= Beginning of Section =

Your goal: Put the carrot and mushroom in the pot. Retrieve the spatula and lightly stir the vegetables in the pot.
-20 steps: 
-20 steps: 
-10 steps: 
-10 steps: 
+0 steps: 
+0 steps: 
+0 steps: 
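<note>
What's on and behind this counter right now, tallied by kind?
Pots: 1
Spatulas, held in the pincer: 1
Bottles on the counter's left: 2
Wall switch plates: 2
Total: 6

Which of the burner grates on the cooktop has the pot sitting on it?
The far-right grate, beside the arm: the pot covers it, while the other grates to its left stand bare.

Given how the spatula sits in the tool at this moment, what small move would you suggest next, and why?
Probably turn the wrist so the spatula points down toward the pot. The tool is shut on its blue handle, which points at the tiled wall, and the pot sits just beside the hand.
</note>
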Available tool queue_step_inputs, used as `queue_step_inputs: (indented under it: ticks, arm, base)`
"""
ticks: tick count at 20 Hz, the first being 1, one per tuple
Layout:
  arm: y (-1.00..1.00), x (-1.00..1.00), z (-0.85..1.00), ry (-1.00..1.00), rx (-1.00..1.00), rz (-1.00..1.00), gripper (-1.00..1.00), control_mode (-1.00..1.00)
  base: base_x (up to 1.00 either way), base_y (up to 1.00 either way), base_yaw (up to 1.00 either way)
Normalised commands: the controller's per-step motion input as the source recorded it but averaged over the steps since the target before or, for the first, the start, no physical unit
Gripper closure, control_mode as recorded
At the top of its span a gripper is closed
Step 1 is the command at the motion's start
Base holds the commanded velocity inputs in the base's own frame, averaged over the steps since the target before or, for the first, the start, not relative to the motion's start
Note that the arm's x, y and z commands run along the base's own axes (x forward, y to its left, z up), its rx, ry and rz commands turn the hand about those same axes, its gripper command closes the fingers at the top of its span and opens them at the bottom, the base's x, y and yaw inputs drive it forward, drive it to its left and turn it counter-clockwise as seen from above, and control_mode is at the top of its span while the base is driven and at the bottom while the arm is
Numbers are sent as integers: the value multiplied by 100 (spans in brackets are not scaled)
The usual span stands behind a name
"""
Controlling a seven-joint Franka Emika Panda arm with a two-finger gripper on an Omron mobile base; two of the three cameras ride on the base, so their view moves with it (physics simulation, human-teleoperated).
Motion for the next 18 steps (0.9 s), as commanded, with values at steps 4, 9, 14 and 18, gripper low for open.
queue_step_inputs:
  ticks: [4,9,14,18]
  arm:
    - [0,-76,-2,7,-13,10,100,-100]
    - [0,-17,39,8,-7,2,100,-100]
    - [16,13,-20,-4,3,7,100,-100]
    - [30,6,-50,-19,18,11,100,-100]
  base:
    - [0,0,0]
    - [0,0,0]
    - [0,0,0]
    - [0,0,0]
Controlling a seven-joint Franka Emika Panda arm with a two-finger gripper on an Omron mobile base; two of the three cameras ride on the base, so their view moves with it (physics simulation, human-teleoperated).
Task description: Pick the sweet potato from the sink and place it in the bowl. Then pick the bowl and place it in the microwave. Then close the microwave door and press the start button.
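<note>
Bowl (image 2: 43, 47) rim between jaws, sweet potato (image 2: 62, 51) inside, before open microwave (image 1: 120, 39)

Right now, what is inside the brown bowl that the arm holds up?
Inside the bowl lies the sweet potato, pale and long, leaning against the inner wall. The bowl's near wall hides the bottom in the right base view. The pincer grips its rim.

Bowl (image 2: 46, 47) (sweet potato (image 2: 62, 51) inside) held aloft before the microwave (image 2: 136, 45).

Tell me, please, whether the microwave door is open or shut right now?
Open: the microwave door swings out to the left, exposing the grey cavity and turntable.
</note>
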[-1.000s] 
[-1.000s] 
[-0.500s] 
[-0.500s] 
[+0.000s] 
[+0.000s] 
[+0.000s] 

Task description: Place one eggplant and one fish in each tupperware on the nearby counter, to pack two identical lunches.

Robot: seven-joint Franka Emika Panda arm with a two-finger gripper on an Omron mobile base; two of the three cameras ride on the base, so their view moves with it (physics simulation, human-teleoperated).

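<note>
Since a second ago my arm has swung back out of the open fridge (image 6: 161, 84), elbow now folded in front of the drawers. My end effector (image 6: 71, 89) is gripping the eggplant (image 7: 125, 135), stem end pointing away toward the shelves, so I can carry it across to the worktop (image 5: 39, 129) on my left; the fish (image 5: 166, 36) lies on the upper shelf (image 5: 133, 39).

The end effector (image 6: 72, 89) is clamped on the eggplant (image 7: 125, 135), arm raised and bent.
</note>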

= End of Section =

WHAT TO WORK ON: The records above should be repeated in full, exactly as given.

TASK SOLUTION:
Your goal: Put the carrot and mushroom in the pot. Retrieve the spatula and lightly stir the vegetables in the pot.
-20 steps: 
-20 steps: 
-10 steps: 
-10 steps: 
+0 steps: 
+0 steps: 
+0 steps: 
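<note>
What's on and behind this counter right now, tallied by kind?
Pots: 1
Spatulas, held in the pincer: 1
Bottles on the counter's left: 2
Wall switch plates: 2
Total: 6

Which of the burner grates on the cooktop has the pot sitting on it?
The far-right grate, beside the arm: the pot covers it, while the other grates to its left stand bare.

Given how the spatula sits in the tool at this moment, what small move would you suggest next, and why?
Probably turn the wrist so the spatula points down toward the pot. The tool is shut on its blue handle, which points at the tiled wall, and the pot sits just beside the hand.
</note>
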Available tool queue_step_inputs, used as `queue_step_inputs: (indented under it: ticks, arm, base)`
"""
ticks: tick count at 20 Hz, the first being 1, one per tuple
Layout:
  arm: y (-1.00..1.00), x (-1.00..1.00), z (-0.85..1.00), ry (-1.00..1.00), rx (-1.00..1.00), rz (-1.00..1.00), gripper (-1.00..1.00), control_mode (-1.00..1.00)
  base: base_x (up to 1.00 either way), base_y (up to 1.00 either way), base_yaw (up to 1.00 either way)
Normalised commands: the controller's per-step motion input as the source recorded it but averaged over the steps since the target before or, for the first, the start, no physical unit
Gripper closure, control_mode as recorded
At the top of its span a gripper is closed
Step 1 is the command at the motion's start
Base holds the commanded velocity inputs in the base's own frame, averaged over the steps since the target before or, for the first, the start, not relative to the motion's start
Note that the arm's x, y and z commands run along the base's own axes (x forward, y to its left, z up), its rx, ry and rz commands turn the hand about those same axes, its gripper command closes the fingers at the top of its span and opens them at the bottom, the base's x, y and yaw inputs drive it forward, drive it to its left and turn it counter-clockwise as seen from above, and control_mode is at the top of its span while the base is driven and at the bottom while the arm is
Numbers are sent as integers: the value multiplied by 100 (spans in brackets are not scaled)
The usual span stands behind a name
"""
Controlling a seven-joint Franka Emika Panda arm with a two-finger gripper on an Omron mobile base; two of the three cameras ride on the base, so their view moves with it (physics simulation, human-teleoperated).
Motion for the next 18 steps (0.9 s), as commanded, with values at steps 4, 9, 14 and 18, gripper low for open.
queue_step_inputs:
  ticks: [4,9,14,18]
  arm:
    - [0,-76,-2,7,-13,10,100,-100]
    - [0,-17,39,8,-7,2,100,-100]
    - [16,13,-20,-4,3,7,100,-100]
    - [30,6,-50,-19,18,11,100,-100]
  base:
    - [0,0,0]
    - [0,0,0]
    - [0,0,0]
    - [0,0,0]
Controlling a seven-joint Franka Emika Panda arm with a two-finger gripper on an Omron mobile base; two of the three cameras ride on the base, so their view moves with it (physics simulation, human-teleoperated).
Task description: Pick the sweet potato from the sink and place it in the bowl. Then pick the bowl and place it in the microwave. Then close the microwave door and press the start button.
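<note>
Bowl (image 2: 43, 47) rim between jaws, sweet potato (image 2: 62, 51) inside, before open microwave (image 1: 120, 39)

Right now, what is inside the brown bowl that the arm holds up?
Inside the bowl lies the sweet potato, pale and long, leaning against the inner wall. The bowl's near wall hides the bottom in the right base view. The pincer grips its rim.

Bowl (image 2: 46, 47) (sweet potato (image 2: 62, 51) inside) held aloft before the microwave (image 2: 136, 45).

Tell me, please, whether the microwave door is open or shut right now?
Open: the microwave door swings out to the left, exposing the grey cavity and turntable.
</note>
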[-1.000s] 
[-1.000s] 
[-0.500s] 
[-0.500s] 
[+0.000s] 
[+0.000s] 
[+0.000s] 

Task description: Place one eggplant and one fish in each tupperware on the nearby counter, to pack two identical lunches.

Robot: seven-joint Franka Emika Panda arm with a two-finger gripper on an Omron mobile base; two of the three cameras ride on the base, so their view moves with it (physics simulation, human-teleoperated).

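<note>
Since a second ago my arm has swung back out of the open fridge (image 6: 161, 84), elbow now folded in front of the drawers. My end effector (image 6: 71, 89) is gripping the eggplant (image 7: 125, 135), stem end pointing away toward the shelves, so I can carry it across to the worktop (image 5: 39, 129) on my left; the fish (image 5: 166, 36) lies on the upper shelf (image 5: 133, 39).

The end effector (image 6: 72, 89) is clamped on the eggplant (image 7: 125, 135), arm raised and bent.
</note>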

The answer is finished.